About this exercise
From the entries that follow, copy exactly the lines beginning at the line holding "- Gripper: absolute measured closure" and continuing through the line holding "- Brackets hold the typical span".

Given records
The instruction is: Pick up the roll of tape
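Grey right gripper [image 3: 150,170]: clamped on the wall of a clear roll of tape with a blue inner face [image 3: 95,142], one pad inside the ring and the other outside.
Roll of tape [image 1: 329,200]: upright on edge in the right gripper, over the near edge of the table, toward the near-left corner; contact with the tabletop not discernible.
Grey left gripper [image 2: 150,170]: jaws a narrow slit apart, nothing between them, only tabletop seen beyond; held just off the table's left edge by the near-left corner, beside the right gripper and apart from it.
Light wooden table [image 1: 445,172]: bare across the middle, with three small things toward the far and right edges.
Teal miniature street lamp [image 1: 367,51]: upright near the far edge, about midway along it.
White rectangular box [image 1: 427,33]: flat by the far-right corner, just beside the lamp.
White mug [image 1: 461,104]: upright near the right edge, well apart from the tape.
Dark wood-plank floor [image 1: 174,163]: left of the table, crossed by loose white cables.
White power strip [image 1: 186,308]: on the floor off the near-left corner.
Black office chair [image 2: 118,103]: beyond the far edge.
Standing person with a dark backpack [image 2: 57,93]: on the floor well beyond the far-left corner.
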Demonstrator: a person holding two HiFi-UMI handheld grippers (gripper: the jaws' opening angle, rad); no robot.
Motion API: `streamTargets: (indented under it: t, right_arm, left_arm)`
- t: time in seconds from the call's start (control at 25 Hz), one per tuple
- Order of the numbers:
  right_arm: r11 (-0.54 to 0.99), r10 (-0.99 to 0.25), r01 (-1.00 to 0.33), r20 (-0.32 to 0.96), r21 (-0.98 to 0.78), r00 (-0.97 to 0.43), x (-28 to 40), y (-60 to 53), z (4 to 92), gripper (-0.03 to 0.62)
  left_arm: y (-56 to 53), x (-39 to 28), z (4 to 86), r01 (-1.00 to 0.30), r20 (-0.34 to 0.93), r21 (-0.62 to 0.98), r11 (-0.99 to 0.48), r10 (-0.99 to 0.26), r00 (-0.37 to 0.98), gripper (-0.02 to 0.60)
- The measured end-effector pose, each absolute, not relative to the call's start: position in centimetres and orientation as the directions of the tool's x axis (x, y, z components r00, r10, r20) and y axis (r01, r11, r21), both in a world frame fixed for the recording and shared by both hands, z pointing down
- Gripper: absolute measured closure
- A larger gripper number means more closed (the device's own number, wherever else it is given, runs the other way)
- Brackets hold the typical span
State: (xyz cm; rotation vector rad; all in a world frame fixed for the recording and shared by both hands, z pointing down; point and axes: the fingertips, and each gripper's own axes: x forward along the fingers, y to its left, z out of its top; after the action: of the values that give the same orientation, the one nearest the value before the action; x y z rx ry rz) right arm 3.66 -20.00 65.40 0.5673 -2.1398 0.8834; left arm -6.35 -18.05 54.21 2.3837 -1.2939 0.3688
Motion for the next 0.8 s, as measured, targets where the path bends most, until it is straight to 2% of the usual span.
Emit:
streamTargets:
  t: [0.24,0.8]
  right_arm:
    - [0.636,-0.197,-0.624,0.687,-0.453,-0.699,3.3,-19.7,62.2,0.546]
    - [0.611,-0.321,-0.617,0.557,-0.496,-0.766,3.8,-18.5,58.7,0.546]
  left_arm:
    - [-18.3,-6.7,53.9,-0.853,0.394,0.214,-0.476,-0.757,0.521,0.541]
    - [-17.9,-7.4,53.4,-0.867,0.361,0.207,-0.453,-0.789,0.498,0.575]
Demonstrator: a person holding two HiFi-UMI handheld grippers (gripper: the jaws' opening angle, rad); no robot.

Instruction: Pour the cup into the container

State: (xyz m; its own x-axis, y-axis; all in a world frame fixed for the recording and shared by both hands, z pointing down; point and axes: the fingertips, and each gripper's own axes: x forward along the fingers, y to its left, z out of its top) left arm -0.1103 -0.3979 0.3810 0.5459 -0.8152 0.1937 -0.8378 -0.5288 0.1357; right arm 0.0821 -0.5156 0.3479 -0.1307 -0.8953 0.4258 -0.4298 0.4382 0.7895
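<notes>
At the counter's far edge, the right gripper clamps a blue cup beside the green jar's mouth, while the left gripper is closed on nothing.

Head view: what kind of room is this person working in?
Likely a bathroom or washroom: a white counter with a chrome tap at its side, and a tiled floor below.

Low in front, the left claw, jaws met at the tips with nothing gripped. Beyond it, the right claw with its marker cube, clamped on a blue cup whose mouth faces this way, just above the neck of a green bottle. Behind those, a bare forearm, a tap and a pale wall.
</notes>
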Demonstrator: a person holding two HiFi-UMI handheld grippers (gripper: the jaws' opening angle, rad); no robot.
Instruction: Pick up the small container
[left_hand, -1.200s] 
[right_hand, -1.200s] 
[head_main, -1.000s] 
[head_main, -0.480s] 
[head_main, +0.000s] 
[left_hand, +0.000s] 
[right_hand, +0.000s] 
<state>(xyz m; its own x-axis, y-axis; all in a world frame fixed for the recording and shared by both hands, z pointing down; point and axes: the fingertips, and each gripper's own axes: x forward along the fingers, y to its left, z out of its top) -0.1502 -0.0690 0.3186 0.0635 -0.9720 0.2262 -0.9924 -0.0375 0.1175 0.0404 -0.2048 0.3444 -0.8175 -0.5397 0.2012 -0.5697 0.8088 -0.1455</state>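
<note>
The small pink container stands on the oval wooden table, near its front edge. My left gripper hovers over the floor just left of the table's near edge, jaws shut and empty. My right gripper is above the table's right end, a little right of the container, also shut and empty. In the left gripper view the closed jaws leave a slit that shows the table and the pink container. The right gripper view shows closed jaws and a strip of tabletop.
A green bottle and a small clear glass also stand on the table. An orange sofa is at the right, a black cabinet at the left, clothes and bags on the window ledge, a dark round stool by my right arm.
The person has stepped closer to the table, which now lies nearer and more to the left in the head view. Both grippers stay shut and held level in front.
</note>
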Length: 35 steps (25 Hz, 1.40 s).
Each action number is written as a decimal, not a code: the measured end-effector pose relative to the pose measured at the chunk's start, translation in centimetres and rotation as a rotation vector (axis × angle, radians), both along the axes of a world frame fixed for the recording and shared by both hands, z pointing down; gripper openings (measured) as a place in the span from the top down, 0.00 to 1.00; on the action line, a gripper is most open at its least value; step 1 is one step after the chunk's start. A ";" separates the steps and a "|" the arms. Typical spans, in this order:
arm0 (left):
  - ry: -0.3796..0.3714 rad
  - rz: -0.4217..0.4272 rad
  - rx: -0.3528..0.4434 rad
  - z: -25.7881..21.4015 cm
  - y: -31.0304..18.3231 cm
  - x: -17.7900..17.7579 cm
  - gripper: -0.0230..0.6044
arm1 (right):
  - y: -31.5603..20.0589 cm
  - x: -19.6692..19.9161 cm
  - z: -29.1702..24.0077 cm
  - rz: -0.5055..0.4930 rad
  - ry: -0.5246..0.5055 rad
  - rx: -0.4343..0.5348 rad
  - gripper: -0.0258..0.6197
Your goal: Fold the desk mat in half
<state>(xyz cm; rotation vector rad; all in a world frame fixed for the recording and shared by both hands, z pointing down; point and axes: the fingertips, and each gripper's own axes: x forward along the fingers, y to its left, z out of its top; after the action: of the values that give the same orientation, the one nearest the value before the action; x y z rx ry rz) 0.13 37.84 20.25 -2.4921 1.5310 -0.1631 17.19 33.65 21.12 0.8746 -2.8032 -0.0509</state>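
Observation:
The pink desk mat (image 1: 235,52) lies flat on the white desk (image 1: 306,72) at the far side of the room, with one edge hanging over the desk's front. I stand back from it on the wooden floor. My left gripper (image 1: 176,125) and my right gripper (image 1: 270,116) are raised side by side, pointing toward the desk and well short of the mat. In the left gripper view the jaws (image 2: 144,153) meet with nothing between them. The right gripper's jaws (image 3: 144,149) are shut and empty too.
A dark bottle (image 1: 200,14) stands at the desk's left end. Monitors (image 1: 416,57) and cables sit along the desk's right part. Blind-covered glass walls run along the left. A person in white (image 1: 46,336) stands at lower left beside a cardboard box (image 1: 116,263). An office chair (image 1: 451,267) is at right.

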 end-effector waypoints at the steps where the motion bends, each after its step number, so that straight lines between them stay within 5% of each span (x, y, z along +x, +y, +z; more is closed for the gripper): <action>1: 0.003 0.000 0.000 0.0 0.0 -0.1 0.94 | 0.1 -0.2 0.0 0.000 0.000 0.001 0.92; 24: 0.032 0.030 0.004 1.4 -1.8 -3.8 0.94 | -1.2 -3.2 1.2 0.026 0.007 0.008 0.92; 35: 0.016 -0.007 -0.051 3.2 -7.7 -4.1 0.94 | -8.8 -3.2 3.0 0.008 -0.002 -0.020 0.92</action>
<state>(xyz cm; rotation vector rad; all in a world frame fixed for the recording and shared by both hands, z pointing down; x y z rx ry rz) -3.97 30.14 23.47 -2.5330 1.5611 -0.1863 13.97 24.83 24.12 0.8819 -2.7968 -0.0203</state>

The completed task
- Gripper: absolute measured closure
- A larger gripper number means more closed (the device's own number, wherever else it is given, runs the other way)
- Brackets hold the typical span

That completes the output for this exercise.